The \(W\) path is known as confounder path. In bayesian network, confounder path can mess with the treatment effect because it affect how treatment \(T\) is assigned, making \(Y\) also affected. The only way to measure the treatment effect correctly in this case is by conditioning on all possible confounder. In the case of bayesian network, if we intervene on \(T\), then the non-causal association in the W path is automatically blocked. If we cannot do an intervention and would want to derive treatment effect from observational data, then the W path needs to be conditioned on, otherwise the non-causal association will render the causal effect incorrect. In the \(W\) path, conditioning on children of colliders (either \(W1\) or \(W3\)) also blocks the non-causal association, so it doesn’t have to be on the confounder node.

The \(X\) path is known as colliders. Contrary to the confounder, conditioning on the collider can make non-causal association flows through the path. We will not go into details but here is an excellent example of colliders.
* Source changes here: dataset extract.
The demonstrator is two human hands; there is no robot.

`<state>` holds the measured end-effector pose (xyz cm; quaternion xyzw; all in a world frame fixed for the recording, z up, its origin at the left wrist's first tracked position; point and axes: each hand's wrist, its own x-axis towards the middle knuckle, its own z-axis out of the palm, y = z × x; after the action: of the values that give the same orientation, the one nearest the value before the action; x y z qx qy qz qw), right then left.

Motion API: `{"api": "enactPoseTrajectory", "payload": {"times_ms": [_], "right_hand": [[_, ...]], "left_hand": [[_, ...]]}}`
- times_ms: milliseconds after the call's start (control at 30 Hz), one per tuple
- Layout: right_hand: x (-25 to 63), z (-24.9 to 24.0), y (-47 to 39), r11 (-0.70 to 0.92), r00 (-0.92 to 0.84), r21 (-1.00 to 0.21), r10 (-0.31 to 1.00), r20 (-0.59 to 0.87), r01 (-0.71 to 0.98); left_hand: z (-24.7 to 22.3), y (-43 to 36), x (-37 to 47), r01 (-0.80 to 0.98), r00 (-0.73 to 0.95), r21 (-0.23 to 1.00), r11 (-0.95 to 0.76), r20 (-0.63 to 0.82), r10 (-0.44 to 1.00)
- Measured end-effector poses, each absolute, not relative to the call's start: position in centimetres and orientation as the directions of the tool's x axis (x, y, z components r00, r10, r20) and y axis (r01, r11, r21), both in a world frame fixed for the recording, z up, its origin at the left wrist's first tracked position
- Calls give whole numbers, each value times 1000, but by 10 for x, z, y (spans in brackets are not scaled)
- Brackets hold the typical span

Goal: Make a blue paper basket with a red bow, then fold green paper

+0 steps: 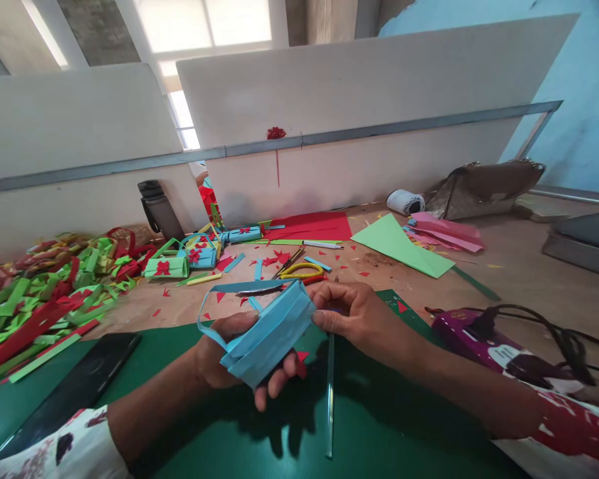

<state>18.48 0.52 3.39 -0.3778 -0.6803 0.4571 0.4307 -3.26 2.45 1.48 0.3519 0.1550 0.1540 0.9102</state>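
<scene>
A small folded light-blue paper bag [274, 332], with a thin blue strip handle looping off its left side, rests tilted in my left hand [229, 352]. My left thumb lies on its upper side and the fingers curl beneath. My right hand [349, 313] pinches the bag's right end between thumb and fingertips; the exact spot gripped is partly hidden. Below it, a clear thin stick [330, 399] lies on the green mat [379, 426]. Just beyond the bag are yellow-handled scissors [302, 269] and red paper scraps [279, 258].
Finished little bags with red bows [164, 267] stand behind, beside a heap of green and red paper pieces [74, 293]. A phone [74, 392] lies at left, a dark bottle [160, 209] behind. At right are a purple corded device [459, 339] and a green sheet [404, 246].
</scene>
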Motion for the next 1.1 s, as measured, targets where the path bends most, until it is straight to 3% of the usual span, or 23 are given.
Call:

The idea is that if we have colliders, we should not apply conditioning on that variable as it can mess with our interpretation.

Figure 7: Visual illustration on the difference between conditioning and intervening (credits)

Intervention

To gain insight from our model, we want to query our model under different observation. With intervention, we can replace the probability distributions of a certain state. If this state has a children, then we can simulate what would have happened to the children marginal probability if we do an intervention to the node. Unlike conditioning, intervention on a node will only affect its children according to the causal direction. Figure 8 and 9 below shows how we can do an intervention to simulate the target variable.

Figure 8: Marginal probability of getting high or low grades before doing an intervention

Figure 8 shows the calculation of the joint probability between Grade, Study, and School Support, and the marginal probability of Grade. Remember that \(P(S)\), \(P(SS)\), and \(P(G \mid S, SS)\) are calculated from data. These are the parameters that we estimated after we have the causal structure. With the estimated parameter and causal structure, we calculate the marginal probability of Grade. This is the marginal probability that we learn from data before we do any intervention.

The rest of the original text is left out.